Important: ingress-nginx is retired. The kubernetes/ingress-nginx repository was archived as read-only on March 24, 2026. It still works, but it will not receive bug fixes or CVE patches. The Kubernetes Steering and Security Response Committees recommend migrating to Gateway API or another maintained ingress controller. The example below is included because it remains the most-deployed canary mechanism in 2026 (Datadog put ingress-nginx at roughly 50% of cloud-native environments at the time of retirement). Use it to understand the pattern, but plan a migration.

Step 1: Deploy the stable and canary versions

Use two Deployments with different version labels, the same as the blue-green pattern:

# stable-deployment.yaml
apiVersion: apps/v1
kind: Deployment
metadata:
  name: myapp-stable
spec:
  replicas: 6
  selector:
    matchLabels:
      app: myapp
      version: stable
  template:
    metadata:
      labels:
        app: myapp
        version: stable
    spec:
      containers:
      - name: app
        image: registry.internal/myapp:v1.4.0
        ports:
        - containerPort: 8080
---
apiVersion: v1
kind: Service
metadata:
  name: myapp-stable
spec:
  selector:
    app: myapp
    version: stable
  ports:
  - port: 80
    targetPort: 8080
# canary-deployment.yaml
apiVersion: apps/v1
kind: Deployment
metadata:
  name: myapp-canary
spec:
  replicas: 1                # small canary pool
  selector:
    matchLabels:
      app: myapp
      version: canary
  template:
    metadata:
      labels:
        app: myapp
        version: canary
    spec:
      containers:
      - name: app
        image: registry.internal/myapp:v1.5.0
        ports:
        - containerPort: 8080
---
apiVersion: v1
kind: Service
metadata:
  name: myapp-canary
spec:
  selector:
    app: myapp
    version: canary
  ports:
  - port: 80
    targetPort: 8080

Each version has its own Service. That is the prerequisite for traffic splitting.

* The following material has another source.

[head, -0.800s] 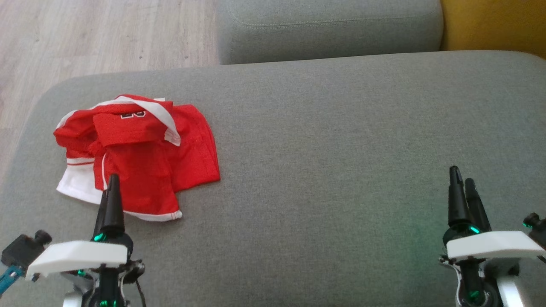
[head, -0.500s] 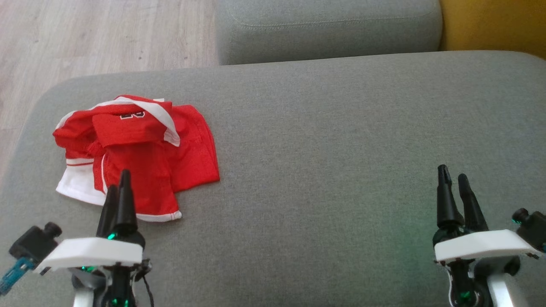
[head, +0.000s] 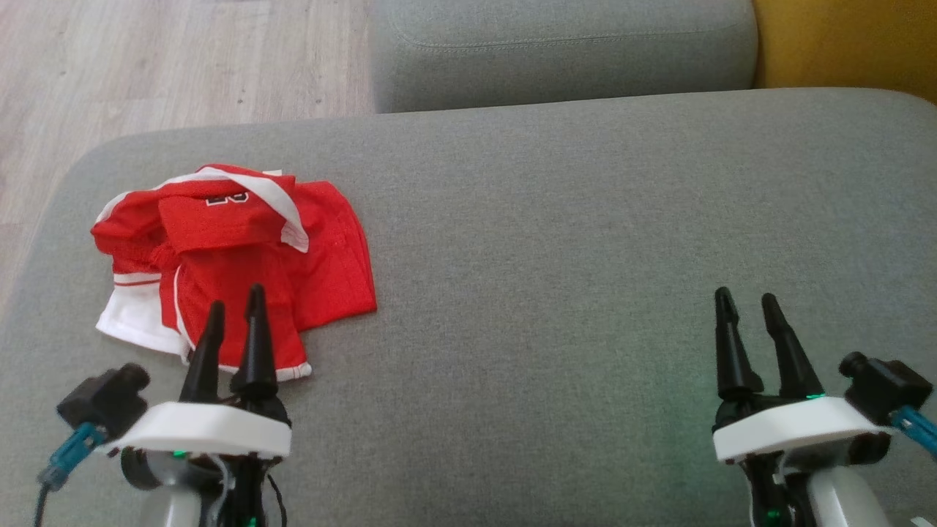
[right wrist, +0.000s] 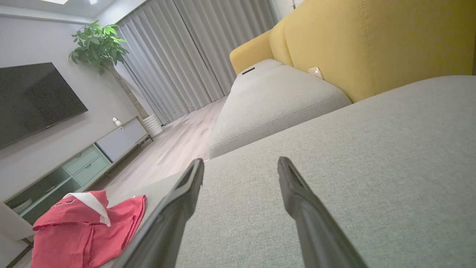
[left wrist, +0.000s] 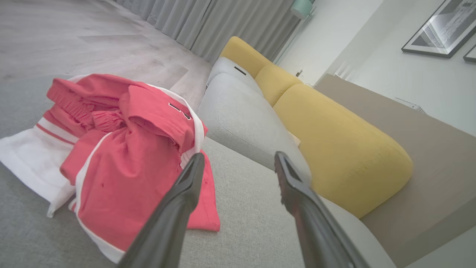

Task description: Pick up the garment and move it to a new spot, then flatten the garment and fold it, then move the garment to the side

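My left gripper (head: 235,296) is released: the two fingers stand parted with nothing between them. Their tips sit over the near hem of the garment (head: 241,241), and I cannot tell whether they touch the cloth. The garment, red with white bands, lies crumpled just ahead of this gripper, spreading a little to either side of it on the grey seat cushion (head: 556,234).

Beyond the garment and off to the left of this gripper, the cushion ends in a rounded corner close to the cloth. Past that edge is the pale wooden floor (head: 146,66). On that side there is little room between cloth and edge.

My right gripper (head: 746,294) is likewise released and empty, its fingers parted over bare cushion. The garment is well apart from it, far to its left. Between my two grippers the grey fabric lies bare, and ahead of the right one it runs bare up to the cushion's far edge. Behind that edge sits a second grey cushion (head: 564,51), and to the right of that, ahead of my right gripper, is the yellow backrest (head: 842,36).
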Motion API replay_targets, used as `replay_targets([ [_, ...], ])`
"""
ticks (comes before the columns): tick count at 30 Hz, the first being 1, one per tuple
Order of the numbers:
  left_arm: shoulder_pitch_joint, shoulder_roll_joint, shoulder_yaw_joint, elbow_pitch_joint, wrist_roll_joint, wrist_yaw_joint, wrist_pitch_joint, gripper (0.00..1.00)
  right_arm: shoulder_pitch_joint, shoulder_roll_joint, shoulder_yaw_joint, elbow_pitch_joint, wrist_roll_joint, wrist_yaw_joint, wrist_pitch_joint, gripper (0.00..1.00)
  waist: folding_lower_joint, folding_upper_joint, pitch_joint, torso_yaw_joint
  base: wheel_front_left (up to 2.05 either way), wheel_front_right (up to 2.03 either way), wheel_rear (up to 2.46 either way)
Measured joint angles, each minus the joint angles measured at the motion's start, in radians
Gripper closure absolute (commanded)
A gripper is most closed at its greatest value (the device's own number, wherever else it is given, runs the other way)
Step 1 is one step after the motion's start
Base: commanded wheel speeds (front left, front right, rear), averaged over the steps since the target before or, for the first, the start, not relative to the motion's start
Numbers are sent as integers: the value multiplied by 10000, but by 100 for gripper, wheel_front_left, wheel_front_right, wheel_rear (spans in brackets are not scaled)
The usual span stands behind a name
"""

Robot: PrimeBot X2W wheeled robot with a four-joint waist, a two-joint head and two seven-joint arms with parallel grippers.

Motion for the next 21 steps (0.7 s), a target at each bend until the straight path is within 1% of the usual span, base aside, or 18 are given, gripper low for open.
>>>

Step 2: Define the stable Ingress

# stable-ingress.yaml
apiVersion: networking.k8s.io/v1
kind: Ingress
metadata:
  name: myapp
spec:
  ingressClassName: nginx
  rules:
  - host: app.example.internal
    http:
      paths:
      - path: /
        pathType: Prefix
        backend:
          service:
            name: myapp-stable
            port:
              number: 80

Step 3: Define the canary Ingress with a weight annotation

The NGINX Ingress canary feature requires a second Ingress with the same host, marked as canary:

# canary-ingress.yaml
apiVersion: networking.k8s.io/v1
kind: Ingress
metadata:
  name: myapp-canary
  annotations:
    nginx.ingress.kubernetes.io/canary: "true"
    nginx.ingress.kubernetes.io/canary-weight: "5"   # 5% of traffic
spec:
  ingressClassName: nginx
  rules:
  - host: app.example.internal
    http:
      paths:
      - path: /
        pathType: Prefix
        backend:
          service:
            name: myapp-canary
            port:
              number: 80

canary-weight is the percentage of random requests routed to the canary Service. The precedence order is canary-by-header first, then canary-by-cookie, then canary-weight. Combined, you can build "always send my QA team to the canary, plus 5% of everyone else" without code changes.

Step 4: Promote in steps

The point of a canary is that you raise the weight only when the metrics agree. A typical schedule:

# Start at 5% for 10 minutes, watch error rate and latency
kubectl annotate ingress myapp-canary \
  nginx.ingress.kubernetes.io/canary-weight=25 --overwrite

# After another 10 minutes
kubectl annotate ingress myapp-canary \
  nginx.ingress.kubernetes.io/canary-weight=50 --overwrite

# Then 100, at which point all traffic is on the new version
kubectl annotate ingress myapp-canary \
  nginx.ingress.kubernetes.io/canary-weight=100 --overwrite

Once the canary is at 100%, swap the stable Deployment's image to the new version, scale the canary back to 1 replica with a placeholder, and you are ready for the next release.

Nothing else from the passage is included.